→ **TASK TO COMPLETE**
How many lines of these entries include the string "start"? State the number alone.

+++++

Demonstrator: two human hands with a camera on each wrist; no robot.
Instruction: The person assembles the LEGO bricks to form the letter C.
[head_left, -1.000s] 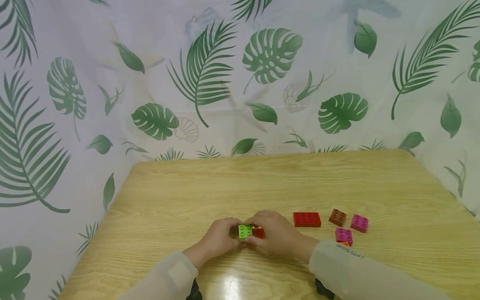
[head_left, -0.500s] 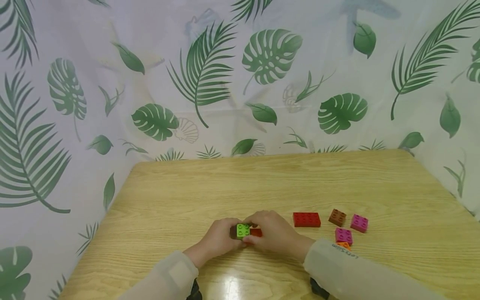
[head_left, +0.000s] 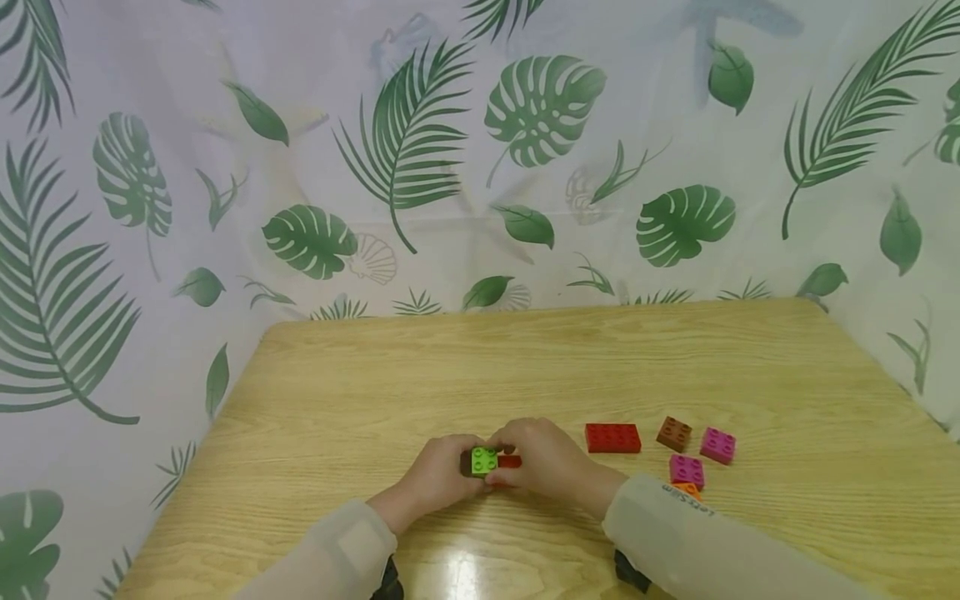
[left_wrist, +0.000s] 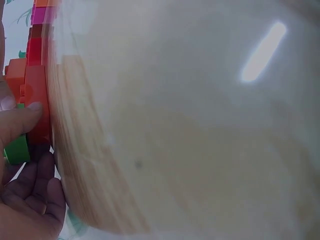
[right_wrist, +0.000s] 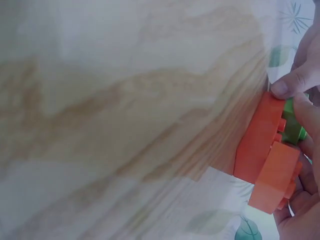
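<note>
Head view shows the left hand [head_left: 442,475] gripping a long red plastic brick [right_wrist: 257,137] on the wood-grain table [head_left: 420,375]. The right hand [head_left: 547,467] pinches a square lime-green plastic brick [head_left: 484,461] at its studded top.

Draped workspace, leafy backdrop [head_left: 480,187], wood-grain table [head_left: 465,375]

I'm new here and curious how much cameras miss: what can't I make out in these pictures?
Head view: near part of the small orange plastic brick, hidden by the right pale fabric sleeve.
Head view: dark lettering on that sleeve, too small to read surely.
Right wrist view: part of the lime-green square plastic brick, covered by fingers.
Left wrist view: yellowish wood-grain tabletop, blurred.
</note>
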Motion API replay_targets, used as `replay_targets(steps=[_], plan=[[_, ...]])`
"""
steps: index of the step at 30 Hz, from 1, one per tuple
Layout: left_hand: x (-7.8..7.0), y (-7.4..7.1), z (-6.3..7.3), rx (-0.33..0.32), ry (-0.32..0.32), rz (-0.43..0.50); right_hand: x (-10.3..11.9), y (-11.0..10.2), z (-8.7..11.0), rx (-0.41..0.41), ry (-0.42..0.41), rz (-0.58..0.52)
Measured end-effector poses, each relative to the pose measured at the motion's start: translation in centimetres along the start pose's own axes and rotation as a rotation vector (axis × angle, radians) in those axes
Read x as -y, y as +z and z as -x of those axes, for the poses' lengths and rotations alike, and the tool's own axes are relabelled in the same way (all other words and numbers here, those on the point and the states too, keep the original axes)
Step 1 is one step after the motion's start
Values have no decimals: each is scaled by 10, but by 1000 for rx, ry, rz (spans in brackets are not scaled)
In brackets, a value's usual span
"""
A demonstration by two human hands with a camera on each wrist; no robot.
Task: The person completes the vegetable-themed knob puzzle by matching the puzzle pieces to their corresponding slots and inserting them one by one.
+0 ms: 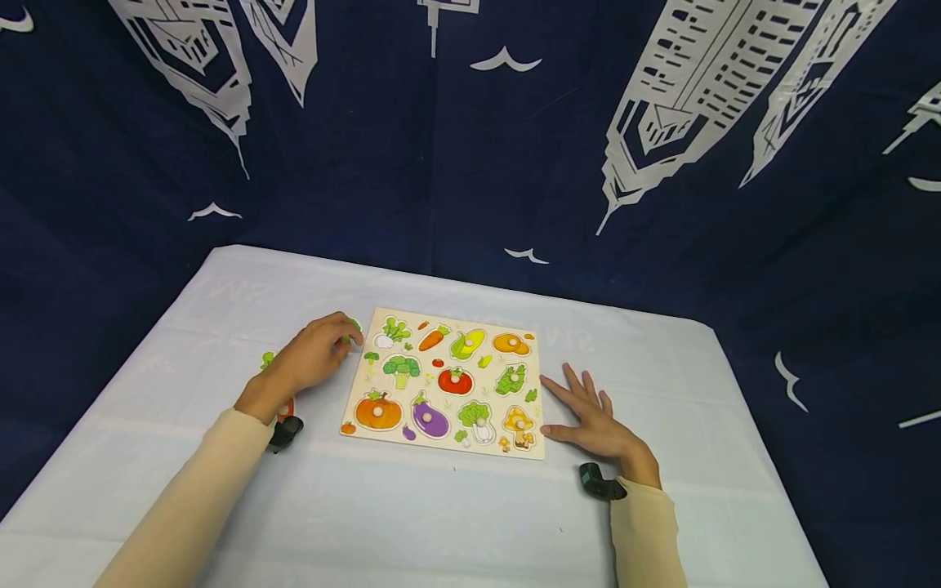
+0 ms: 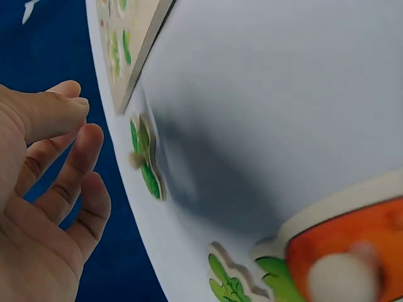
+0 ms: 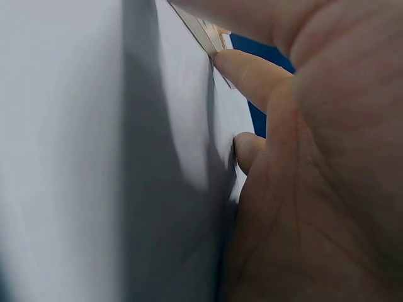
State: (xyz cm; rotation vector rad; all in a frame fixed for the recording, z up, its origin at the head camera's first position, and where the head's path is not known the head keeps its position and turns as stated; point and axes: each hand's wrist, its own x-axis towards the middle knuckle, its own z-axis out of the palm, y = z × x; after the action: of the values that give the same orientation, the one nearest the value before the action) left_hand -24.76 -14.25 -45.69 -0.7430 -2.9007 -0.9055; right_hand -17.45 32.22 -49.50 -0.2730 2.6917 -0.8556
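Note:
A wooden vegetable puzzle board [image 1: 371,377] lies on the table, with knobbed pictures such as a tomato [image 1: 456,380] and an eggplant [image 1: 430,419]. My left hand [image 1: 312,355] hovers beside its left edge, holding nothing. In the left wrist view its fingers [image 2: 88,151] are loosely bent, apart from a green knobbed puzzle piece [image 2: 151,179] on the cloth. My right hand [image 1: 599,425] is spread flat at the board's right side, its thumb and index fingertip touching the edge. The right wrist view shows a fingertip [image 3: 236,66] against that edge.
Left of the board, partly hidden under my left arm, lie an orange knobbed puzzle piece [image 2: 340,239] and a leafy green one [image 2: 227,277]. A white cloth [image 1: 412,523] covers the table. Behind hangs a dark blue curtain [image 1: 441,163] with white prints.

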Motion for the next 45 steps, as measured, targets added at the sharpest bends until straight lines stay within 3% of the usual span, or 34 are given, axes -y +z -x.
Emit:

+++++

→ **PROBLEM SOLUTION**
2